In the embodiments of step (a), the dexpramipexole salt formed is either a dexpramipexole halide or a dexpramipexole sulfonate, depending on the propylating agent used. In embodiments of step (b), the dexpramipexole salt is a dexpramipexole halide. In another embodiment, the dexpramipexole salt is dexpramipexole hydrobromide.

In embodiments of step (a), the obtained dexpramipexole salt may be optionally subjected for purification in a suitable solvent. Suitable solvent for purification of dexpramipexole include, but are not limited to alcohols, such as methanol, ethanol, 1-propanol, 2-propanol (isopropyl alcohol), 1-butanol, 2-butanol, iso-butyl alcohol, t-butyl alcohol or C1-C6 alcohols; ethers, such as diethyl ether, diisopropyl ether, methyl tertiary butyl ether, tetrahydrofuran, 2-methyl tetrahydrofuran, cyclopropylmethyl ether,
dioxane, or dimethoxyethane; ketones, such as acetone, methyl ethyl ketone, methyl isobutyl ketone, or diethyl ketone; water or mixtures of two or more thereof.

In embodiments of step (b), dexpramipexole salt is converted into a free base by treating with a suitable base to provide dexpramipexole free base.

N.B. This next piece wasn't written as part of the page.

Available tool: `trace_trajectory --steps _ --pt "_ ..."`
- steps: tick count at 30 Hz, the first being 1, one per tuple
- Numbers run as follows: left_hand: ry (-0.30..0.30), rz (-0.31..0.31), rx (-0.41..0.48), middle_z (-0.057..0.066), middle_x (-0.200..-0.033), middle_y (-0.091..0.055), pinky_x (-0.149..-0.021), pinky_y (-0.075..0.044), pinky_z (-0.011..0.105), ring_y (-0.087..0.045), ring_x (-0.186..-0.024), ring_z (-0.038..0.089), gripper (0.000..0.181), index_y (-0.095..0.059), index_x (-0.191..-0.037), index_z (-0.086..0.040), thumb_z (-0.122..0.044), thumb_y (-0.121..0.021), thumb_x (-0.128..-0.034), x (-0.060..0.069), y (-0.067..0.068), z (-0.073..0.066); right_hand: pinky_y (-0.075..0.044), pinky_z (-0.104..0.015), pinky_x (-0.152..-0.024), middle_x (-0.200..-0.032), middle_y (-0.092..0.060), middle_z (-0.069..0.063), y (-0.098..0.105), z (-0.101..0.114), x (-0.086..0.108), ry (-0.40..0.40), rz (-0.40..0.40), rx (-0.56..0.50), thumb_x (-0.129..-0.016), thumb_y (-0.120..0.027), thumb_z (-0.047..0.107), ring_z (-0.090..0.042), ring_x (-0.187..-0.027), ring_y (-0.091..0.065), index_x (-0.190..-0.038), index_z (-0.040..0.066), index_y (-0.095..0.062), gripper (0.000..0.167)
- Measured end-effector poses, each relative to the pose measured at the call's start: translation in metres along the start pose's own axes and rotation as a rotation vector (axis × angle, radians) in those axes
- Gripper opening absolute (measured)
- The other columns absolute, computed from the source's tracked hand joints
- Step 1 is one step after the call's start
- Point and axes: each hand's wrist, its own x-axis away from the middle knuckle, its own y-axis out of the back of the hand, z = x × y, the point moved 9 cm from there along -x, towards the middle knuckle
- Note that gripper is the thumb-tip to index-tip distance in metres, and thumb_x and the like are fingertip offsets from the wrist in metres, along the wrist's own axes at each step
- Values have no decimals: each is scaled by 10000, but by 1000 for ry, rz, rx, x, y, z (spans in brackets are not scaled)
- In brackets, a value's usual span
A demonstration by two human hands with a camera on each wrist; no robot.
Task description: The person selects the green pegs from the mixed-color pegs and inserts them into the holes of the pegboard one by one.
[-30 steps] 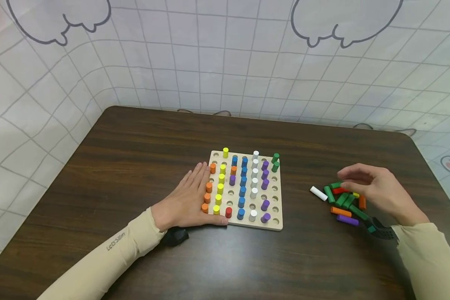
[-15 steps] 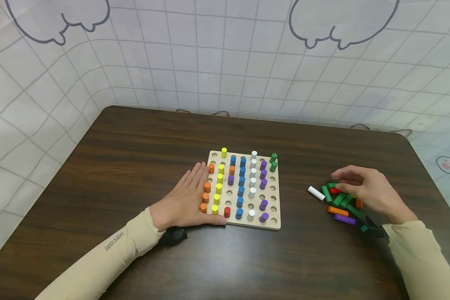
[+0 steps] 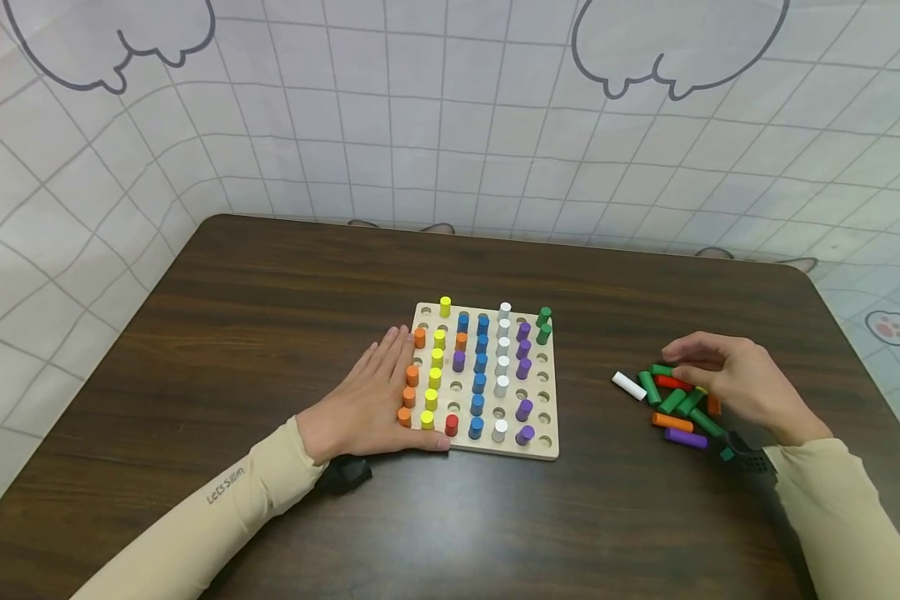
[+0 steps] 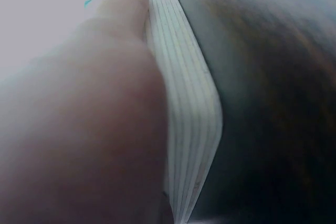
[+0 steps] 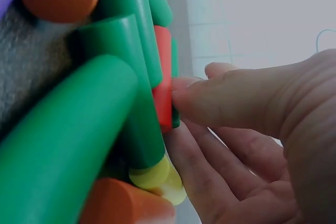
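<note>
My left hand [image 3: 371, 404] lies flat, fingers straight along the left side of a pale wooden pegboard [image 3: 532, 387], thumb along its front edge. In the left wrist view, that thumb [image 4: 123, 9] covers part of the board's layered edge [image 4: 191, 103]. Coloured pegs stand in rows, including a red peg [image 3: 452, 425] at the front. My right hand [image 3: 753, 383] is bent over a heap of loose pegs, with a gap between thumb and fingers. Its thumb tip overlaps a loose red peg [image 5: 164, 77] in the right wrist view; firm contact is unclear. Green pegs [image 5: 126, 87] lie beside it.
A white peg [image 3: 629, 386] lies left of the heap. An orange peg [image 3: 672, 422] and a purple peg [image 3: 686, 438] lie at its front. A black strap [image 3: 746, 458] hangs by the right wrist. Behind the brown table [image 3: 307, 267] rises a grid-patterned curtain [image 3: 420, 125].
My right hand has moved slightly left and down over the loose pegs, and more of the red peg shows now. The left hand keeps its place on the board. The whole view shifts slightly.
</note>
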Motion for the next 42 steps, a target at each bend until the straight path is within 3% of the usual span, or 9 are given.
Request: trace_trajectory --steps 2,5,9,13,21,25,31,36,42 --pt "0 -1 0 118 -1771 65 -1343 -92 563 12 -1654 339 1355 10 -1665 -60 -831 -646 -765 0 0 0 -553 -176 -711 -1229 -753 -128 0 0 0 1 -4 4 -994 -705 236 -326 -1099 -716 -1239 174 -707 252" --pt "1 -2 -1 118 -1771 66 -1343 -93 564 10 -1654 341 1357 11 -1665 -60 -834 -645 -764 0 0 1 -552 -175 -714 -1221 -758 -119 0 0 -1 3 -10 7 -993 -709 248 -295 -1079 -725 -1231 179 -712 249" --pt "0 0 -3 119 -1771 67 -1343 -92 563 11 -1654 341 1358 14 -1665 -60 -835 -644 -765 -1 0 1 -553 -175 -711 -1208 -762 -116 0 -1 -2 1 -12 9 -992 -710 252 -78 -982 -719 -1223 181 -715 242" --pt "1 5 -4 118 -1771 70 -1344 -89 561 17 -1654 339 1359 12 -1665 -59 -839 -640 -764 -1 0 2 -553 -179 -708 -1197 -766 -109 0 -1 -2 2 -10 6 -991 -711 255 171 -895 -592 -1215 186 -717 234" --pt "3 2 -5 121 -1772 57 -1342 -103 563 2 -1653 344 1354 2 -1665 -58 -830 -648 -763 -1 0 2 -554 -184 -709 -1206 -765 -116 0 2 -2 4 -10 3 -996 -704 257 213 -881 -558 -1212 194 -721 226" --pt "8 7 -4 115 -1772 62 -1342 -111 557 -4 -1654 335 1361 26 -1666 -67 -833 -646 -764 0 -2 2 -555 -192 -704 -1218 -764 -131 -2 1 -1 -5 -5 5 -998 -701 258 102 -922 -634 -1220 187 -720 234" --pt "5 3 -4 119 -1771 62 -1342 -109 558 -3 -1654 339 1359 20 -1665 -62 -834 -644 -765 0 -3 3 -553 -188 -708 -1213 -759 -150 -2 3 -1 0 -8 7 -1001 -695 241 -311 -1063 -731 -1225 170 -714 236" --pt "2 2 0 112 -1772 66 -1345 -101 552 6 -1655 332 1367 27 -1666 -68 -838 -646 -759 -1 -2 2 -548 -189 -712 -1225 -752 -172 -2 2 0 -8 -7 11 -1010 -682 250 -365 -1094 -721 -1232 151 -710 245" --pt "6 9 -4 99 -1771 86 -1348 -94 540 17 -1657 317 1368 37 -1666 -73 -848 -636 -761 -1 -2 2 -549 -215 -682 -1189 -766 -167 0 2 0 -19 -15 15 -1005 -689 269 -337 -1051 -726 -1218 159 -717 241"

Suitable bases for the conversion of dexpramipexole salt into free base include, but are not limited to; one or more of inorganic bases, such as alkali metal or alkaline earth metal carbonates, hydrogen carbonates, hydroxides, oxides, for e.g., potassium carbonate, potassium hydrogen carbonate, potassium hydroxide, sodium carbonate, sodium hydrogen carbonate, sodium hydroxide, lithium carbonate, lithium hydrogen carbonate, lithium hydroxide, barium hydroxide, calcium oxide, or the like.

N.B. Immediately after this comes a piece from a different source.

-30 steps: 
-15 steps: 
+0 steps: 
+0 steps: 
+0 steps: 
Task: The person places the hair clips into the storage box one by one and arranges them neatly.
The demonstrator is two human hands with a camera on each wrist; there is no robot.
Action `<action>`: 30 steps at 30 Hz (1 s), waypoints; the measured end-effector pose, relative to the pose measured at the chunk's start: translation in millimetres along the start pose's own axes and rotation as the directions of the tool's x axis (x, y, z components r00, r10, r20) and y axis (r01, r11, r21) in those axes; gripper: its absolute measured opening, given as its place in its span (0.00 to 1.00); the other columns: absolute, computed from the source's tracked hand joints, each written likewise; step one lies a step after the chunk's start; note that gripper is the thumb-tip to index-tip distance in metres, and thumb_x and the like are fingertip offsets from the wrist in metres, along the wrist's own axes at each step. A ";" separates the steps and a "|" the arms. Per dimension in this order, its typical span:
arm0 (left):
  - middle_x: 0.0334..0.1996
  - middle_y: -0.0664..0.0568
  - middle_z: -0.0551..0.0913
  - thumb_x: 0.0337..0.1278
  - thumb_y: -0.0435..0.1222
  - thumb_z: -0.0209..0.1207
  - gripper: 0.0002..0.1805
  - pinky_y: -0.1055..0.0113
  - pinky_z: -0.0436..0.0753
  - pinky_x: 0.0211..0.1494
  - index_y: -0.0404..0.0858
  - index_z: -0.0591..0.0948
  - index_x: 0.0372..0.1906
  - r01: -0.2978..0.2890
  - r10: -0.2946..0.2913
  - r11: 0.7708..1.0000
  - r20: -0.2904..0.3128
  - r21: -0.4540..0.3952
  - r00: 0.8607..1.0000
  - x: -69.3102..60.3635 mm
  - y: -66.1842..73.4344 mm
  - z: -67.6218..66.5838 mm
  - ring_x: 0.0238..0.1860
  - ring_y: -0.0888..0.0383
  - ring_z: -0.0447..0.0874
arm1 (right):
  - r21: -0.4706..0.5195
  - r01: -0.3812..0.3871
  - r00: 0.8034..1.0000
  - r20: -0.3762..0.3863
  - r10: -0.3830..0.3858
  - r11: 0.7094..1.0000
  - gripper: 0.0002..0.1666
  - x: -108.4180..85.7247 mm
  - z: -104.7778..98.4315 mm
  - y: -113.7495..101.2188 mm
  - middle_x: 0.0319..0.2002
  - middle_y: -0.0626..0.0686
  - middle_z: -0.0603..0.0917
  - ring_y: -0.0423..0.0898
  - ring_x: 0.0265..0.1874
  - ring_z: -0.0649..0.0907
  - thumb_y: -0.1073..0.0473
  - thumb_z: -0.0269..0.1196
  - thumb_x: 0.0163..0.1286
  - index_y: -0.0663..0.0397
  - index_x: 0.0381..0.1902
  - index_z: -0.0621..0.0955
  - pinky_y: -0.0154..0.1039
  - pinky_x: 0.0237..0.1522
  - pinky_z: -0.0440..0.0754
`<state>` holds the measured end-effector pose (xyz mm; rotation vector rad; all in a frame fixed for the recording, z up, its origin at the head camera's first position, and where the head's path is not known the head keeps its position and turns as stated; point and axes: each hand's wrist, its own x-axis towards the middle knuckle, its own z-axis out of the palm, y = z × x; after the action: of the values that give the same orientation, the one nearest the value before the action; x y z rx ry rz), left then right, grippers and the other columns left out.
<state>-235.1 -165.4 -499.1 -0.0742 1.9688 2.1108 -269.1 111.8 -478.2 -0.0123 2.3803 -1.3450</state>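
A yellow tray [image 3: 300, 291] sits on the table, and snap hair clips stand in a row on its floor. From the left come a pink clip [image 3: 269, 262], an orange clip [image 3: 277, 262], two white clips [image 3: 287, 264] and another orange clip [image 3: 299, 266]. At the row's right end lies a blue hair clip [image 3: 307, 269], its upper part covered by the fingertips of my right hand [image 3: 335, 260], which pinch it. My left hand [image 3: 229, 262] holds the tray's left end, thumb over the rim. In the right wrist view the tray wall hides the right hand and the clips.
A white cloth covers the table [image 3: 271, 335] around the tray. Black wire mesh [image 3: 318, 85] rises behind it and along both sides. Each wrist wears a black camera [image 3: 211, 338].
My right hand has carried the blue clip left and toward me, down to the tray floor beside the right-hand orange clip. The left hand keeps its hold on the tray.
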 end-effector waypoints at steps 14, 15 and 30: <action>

In embodiments of step (b), dexpramipexole halide or sulfonate is converted into dexpramipexole free base. In embodiments of step (b), dexpramipexole halides are converted into dexpramipexole free base. In another embodiment of step (c), dexpramipexole hydrobromide is converted into dexpramipexole free base.
In embodiments of step (c), dexpramipexole free base is optionally converted into dexpramipexole dihydrochloride monohydrate.

In yet another aspect, the present application provides a process for preparing dexpramipexole dihydrochloride monohydrate comprising:

(a) dissolving dexpramipexole in a suitable organic solvent;

(b) adding hydrochloric acid to the solution of step (a) to provide dexpramipexole dihydrochloride;

(c) optionally drying the product of step (b);

(d) dissolving the product of either step (b) or step (c) in water, a suitable organic solvent, or mixtures thereof; and

(e) adding a suitable organic solvent to the solution of step (d) to precipitate dexpramipexole dihydrochloride monohydrate.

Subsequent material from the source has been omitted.